BOSTON, Oct. 1, 2014 (GLOBE NEWSWIRE) -- Zafgen, Inc. (Nasdaq:ZFGN), a biopharmaceutical company dedicated to significantly improving the health and well-being of patients affected by obesity and complex metabolic disorders, today announced that the Company has initiated the first Phase 3 clinical trial, in the United States, with its lead product candidate, beloranib, in the treatment of Prader-Willi syndrome (PWS). PWS is a rare disease and the most common known genetic cause of life-threatening obesity. It is a complex metabolic syndrome characterized by hyperphagia (unrelenting hunger) and obesity resulting from impaired functioning of the hypothalamus.

The "bestPWS" trial (Beloranib Efficacy Safety and Tolerability in PWS), is a randomized, double-blind, placebo-controlled trial in obese adolescents (12 years of age and older) and adults with Prader-Willi syndrome to evaluate food-related behaviors, total body fat mass, and safety of beloranib. The bestPWS trial is expected to enroll 84 patients at 14 sites across the United States. Patients enrolled will be randomized to receive placebo, 1.8mg or 2.4mg of twice weekly subcutaneous injections during the randomized treatment period of six months. Patients who complete study treatment will have the option to enter a six month open label extension study where all participants will receive beloranib.

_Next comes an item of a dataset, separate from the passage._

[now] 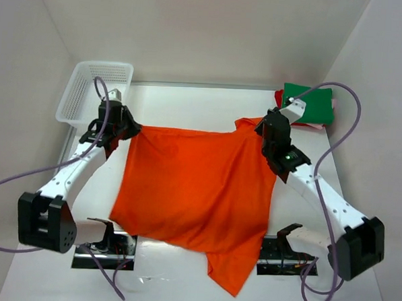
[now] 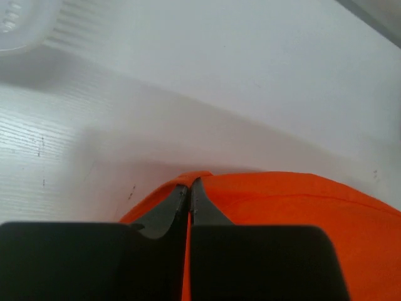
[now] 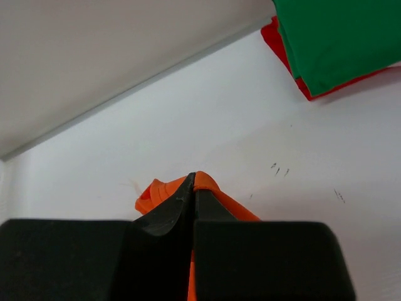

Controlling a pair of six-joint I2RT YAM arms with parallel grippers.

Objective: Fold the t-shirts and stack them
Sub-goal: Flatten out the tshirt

The two primary efficacy endpoints are planned to be changes in hyperphagia-related behaviors and/or total body fat mass from baseline to the end of randomized treatment. Key secondary endpoints include changes in lipid parameters and body weight. Additional assessments include quality of life (QoL) impact for patients and caregivers.

"The initiation of the bestPWS Phase 3 trial is a major milestone for Zafgen as we work toward our ultimate goal of improving the lives of patients affected by PWS and bringing beloranib to market," said Dr. Thomas Hughes, Ph.D., Chief Executive Officer. "We are committed to the development of beloranib, which has the potential to be the first therapy to help improve hyperphagia and body fat content, for which no treatment options are currently available. We currently expect to report on initial six-month data from this study in the fourth quarter of 2015."

"PWS is a devastating condition that leads to life-threatening obesity and affects patients and caretakers alike," said Dr. Jennifer Miller, Pediatric Endocrinologist and Associate Professor of Medicine at University of Florida Health. "This Phase 3 trial is a significant step in meeting the urgent need for novel and effective treatment options that have the potential to positively impact the lives of patients and families living with this disease."

Zafgen has been granted orphan drug status in both the United States and the European Union for beloranib for the treatment of PWS.

According to Zafgen's license agreements with CKD Pharma and other licensors, the initiation of the first Phase 3 trial with beloranib will trigger milestone payments of $6.7 million (primarily to CKD).

For more information about the trial, please visit www.clinicaltrials.gov.

About Beloranib

Beloranib is a novel, first-in-class injectable small molecule therapy with a unique mechanism of action that reduces hunger while stimulating the use of stored fat as an energy source. Beloranib is a potent inhibitor of MetAP2, an enzyme that modulates the activity of key cellular processes that control metabolism. MetAP2 inhibitors work, at least in part, by directing MetAP2 binding to cellular stress mediators, and, thus, reducing the tone of signals that drive lipid synthesis by the liver and fat storage throughout the body. In this manner, MetAP2 inhibition increases metabolism of fat as an energy source. Zafgen holds exclusive worldwide rights (exclusive of South Korea) for the development and commercialization of beloranib. Zafgen exclusively licensed beloranib from Chong Kun Dang (CKD) Pharmaceutical Corp. of South Korea.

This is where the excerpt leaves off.